A Minneapolis police officer who oversaw medical training for two of the three former officers charged with violating George Floyd's civil rights testified Tuesday that the officers were trained to give CPR as soon as they fail to find a pulse on someone.
Officer Nicole Mackenzie, the department's medical support coordinator, took the stand for a second day in the federal trial of J. Alexander Kueng, Thomas Lane and Tou Thao. She testified Monday that Kueng and Lane were in a police academy "emergency medical responder" class that she taught, which covered first aid, ethics in care and how to hand people off to paramedics. On Tuesday, Mackenzie also discussed the refresher training that experienced officers get, including Thao.
"If you can't detect a pulse after about 10 seconds, then you should begin CPR," Mackenzie testified.
Lane and Kueng were rookies, just a few days out of field training, when they were dispatched to a call alleging that Floyd had tried to pass a counterfeit $20 bill at a neighborhood market in May 2020. They were soon joined by two more experienced officers, Derek Chauvin and Thao, and the ensuing confrontation led to Floyd's death.
Kueng, Lane and Thao are accused of depriving Floyd, 46, of his rights when they failed to give him medical aid as Chauvin knelt on the Black man's neck for 9 1/2 minutes as Floyd was handcuffed, facedown. Kueng and Thao are also accused of failing to intervene in the killing, which triggered protests worldwide and a reexamination of racism and policing.
A lung specialist testified Monday that Floyd could have been saved if the officers had moved him into a position in which he could breathe more easily, and that his chances of survival would have "doubled or tripled" if they had performed CPR as soon as his heart stopped.
Mackenzie testified Monday that cadets are taught on their first day about the need to roll subjects into the "side recovery position" so they can breathe instead of keeping them prone on their stomachs. Their first day also would have included training on ethics, she said, including how responders have a duty of care to people in medical emergencies. She went through excerpts from a textbook that she said they would have been required to read before class.
On Tuesday, Mackenzie testified that it's been the standard "as long as I've been around" that officers are supposed to call for an ambulance and begin CPR right away if they can't find a pulse. She said they're told not to wait even if an ambulance is already on the way.
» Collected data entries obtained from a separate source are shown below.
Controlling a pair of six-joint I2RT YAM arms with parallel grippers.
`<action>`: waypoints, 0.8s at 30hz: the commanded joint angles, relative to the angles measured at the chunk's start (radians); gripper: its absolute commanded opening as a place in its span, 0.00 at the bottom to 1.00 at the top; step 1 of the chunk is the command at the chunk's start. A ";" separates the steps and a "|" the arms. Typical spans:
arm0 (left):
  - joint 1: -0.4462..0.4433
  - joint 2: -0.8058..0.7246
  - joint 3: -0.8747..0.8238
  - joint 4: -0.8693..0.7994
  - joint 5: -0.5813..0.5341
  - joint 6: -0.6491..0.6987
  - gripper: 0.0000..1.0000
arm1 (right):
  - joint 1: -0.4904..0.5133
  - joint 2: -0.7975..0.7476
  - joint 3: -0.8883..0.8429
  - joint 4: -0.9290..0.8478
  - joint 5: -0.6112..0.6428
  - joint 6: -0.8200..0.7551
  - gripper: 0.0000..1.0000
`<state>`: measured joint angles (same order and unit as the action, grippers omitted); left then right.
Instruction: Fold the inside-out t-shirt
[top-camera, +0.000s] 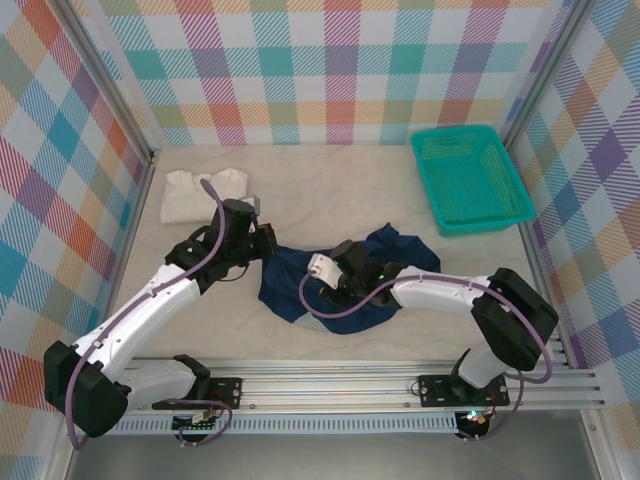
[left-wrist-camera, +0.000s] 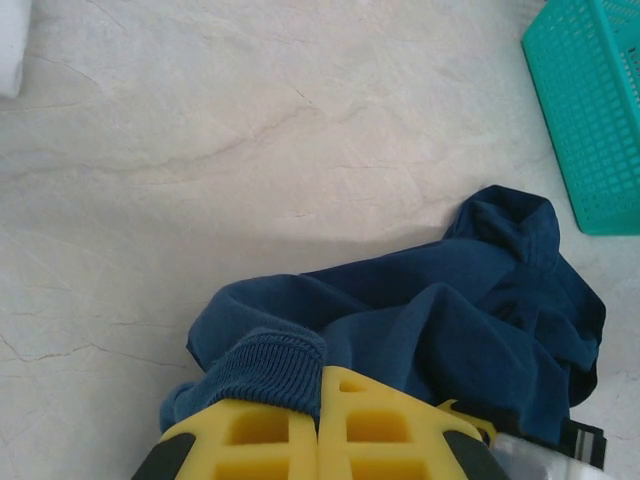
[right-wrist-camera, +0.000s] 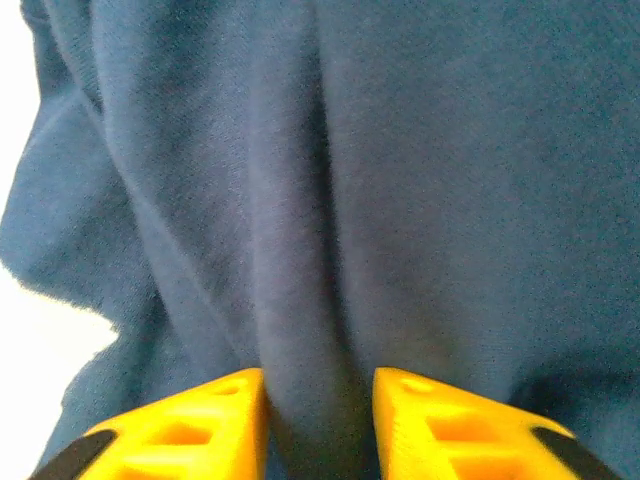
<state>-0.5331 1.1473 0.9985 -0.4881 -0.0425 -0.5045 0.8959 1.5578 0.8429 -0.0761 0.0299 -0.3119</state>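
Top external view: your inside-out t-shirt (top-camera: 400, 252) lies crumpled mid-tabletop (top-camera: 340, 190), pale and marbled, between plaid walls (top-camera: 300, 70). Your left hand (left-wrist-camera: 320, 390) is clamped on its ribbed edge. Your right hand (right-wrist-camera: 318, 378) straddles a fold, grip unclear.

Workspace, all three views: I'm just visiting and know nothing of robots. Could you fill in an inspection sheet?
Surface: pale marbled table top, no spills seen.
Job's things: dark navy blue cloth t-shirt, crumpled in a heap before the arms, not yet folded.
Clutter: white folded shirt far left; teal plastic mesh basket far right, nothing seen inside.
Tools: left tool shut on a ribbed edge of the t-shirt; right tool astride a ridge of it, clamped or not I cannot tell.
Cables: purple cable looping along each arm, no snag seen.
Surroundings: colourful checked walls; metal rail bearing the arm bases.
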 joint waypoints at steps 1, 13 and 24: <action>0.020 -0.019 -0.003 0.021 -0.003 0.017 0.00 | -0.023 -0.015 0.038 0.056 -0.020 0.000 0.15; 0.032 0.123 -0.055 0.112 -0.263 0.104 0.11 | -0.242 -0.107 0.151 -0.024 -0.567 0.379 0.00; -0.039 -0.116 -0.310 0.372 0.099 0.137 0.65 | -0.369 0.050 0.321 -0.036 -0.739 0.711 0.00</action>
<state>-0.5373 1.0687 0.7540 -0.2691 -0.1062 -0.3923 0.5331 1.5940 1.1210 -0.0986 -0.6239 0.3065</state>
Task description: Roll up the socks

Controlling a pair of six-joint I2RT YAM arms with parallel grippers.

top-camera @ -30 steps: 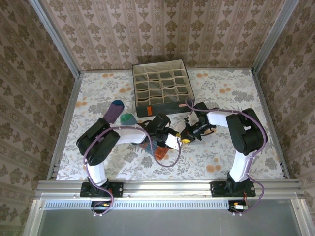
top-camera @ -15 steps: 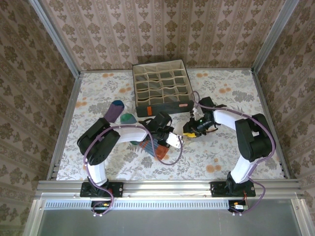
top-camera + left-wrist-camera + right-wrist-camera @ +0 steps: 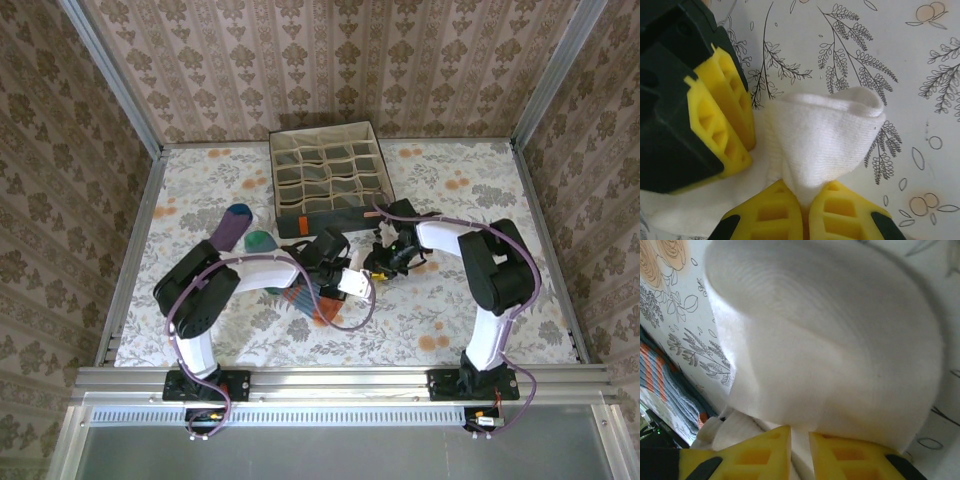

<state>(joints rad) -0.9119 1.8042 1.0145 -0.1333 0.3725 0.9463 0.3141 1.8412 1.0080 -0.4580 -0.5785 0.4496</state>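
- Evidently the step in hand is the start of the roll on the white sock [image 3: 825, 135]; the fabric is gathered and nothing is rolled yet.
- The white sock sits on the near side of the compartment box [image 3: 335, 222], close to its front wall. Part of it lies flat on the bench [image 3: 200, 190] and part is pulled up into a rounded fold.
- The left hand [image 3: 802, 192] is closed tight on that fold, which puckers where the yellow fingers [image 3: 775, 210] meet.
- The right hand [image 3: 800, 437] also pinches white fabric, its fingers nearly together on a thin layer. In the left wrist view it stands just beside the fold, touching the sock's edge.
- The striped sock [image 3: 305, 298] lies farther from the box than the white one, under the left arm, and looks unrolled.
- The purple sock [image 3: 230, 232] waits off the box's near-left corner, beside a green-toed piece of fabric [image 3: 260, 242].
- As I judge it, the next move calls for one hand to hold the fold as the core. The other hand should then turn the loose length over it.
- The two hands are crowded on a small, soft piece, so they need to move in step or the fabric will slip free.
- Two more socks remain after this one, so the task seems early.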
Previous testimony has established that Chauvin told his fellow officers after Floyd became unresponsive and they couldn't find a pulse to wait for an ambulance that was on its way. Officers kept restraining Floyd until the ambulance got there, according to testimony and video footage.
Slaughter played a portion of Lane's body camera video in which a handcuffed Floyd, prone on his stomach, repeatedly complains, "I can't breathe." Mackenzie said what she saw and heard was "inconsistent" with what Kueng and Lane were trained to do and with departmental policies. She said they should have stood or sat Floyd up or rolled him onto his side.
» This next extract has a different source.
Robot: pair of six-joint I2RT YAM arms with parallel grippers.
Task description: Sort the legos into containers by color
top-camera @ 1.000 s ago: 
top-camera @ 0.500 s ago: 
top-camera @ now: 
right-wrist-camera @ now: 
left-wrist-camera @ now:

She also said officers are never taught that someone who can talk can breathe, as one of the officers is heard suggesting.
Mackenzie also said what she saw and heard of Thao's actions when reviewing his body camera video was "inconsistent" with officers' training because she saw no efforts to render aid.
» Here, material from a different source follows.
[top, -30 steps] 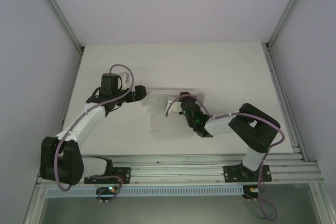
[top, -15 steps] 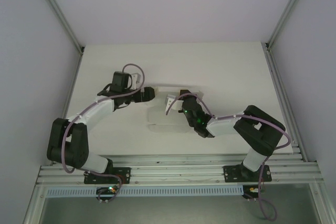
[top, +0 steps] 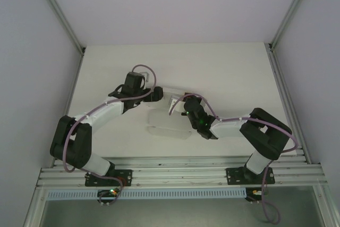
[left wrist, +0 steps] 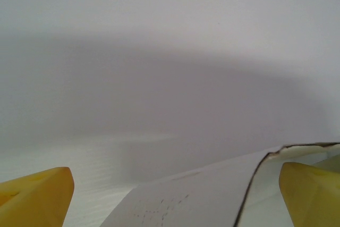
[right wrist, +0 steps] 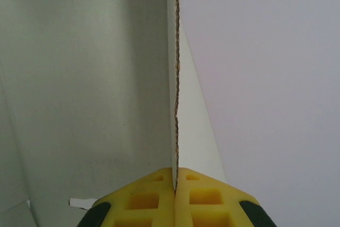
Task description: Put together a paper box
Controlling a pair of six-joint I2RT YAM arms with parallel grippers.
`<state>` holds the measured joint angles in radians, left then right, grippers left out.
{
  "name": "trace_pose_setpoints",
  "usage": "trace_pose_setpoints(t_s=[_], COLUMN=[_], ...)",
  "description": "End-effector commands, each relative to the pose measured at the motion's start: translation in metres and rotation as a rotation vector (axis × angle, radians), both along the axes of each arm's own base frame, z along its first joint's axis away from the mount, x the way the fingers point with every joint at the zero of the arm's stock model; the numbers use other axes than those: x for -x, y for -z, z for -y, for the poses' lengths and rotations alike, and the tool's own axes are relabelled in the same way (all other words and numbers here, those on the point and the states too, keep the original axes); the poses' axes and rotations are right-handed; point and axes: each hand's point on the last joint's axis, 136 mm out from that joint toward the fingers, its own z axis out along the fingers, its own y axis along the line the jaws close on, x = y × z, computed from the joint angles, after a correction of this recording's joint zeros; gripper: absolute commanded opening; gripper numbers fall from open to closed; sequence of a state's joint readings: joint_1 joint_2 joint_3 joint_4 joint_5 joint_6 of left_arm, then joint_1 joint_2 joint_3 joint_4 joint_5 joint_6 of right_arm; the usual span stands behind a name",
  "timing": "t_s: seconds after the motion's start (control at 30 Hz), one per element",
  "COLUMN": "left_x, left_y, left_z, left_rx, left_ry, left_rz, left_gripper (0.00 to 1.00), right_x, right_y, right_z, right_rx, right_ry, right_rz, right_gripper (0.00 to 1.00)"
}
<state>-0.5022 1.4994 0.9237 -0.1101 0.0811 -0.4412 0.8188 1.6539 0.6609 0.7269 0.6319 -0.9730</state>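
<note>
The right gripper (right wrist: pixel 175 176) is clamping the paper box (right wrist: pixel 95 78) wall, likely steadying it, while the left gripper (left wrist: pixel 175 187), fingers parted, is straddling another flap.

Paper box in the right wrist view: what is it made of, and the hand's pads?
The paper box looks like thin white card with a matte face. Its cut edge shows brown and wavy, so it is possibly fine corrugated board. The right hand pinches that edge. Its pads look like yellow moulded rubber or plastic, matte, with square recesses.
</note>
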Motion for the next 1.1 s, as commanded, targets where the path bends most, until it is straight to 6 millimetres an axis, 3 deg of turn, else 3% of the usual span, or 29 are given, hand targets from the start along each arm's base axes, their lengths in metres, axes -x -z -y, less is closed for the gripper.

Kueng, who is Black, Lane, who is white, and Thao, who is Hmong American, are charged with willfully depriving Floyd of his constitutional rights while acting under government authority. The charges allege that the officers' actions resulted in Floyd's death.
Chauvin, who is white, was convicted of murder and manslaughter in state court last year and was sentenced to 22 1/2 years. He pleaded guilty in December to a federal civil rights charge.
Lane, Kueng and Thao also face a separate state trial in June on charges alleging that they aided and abetted murder and manslaughter.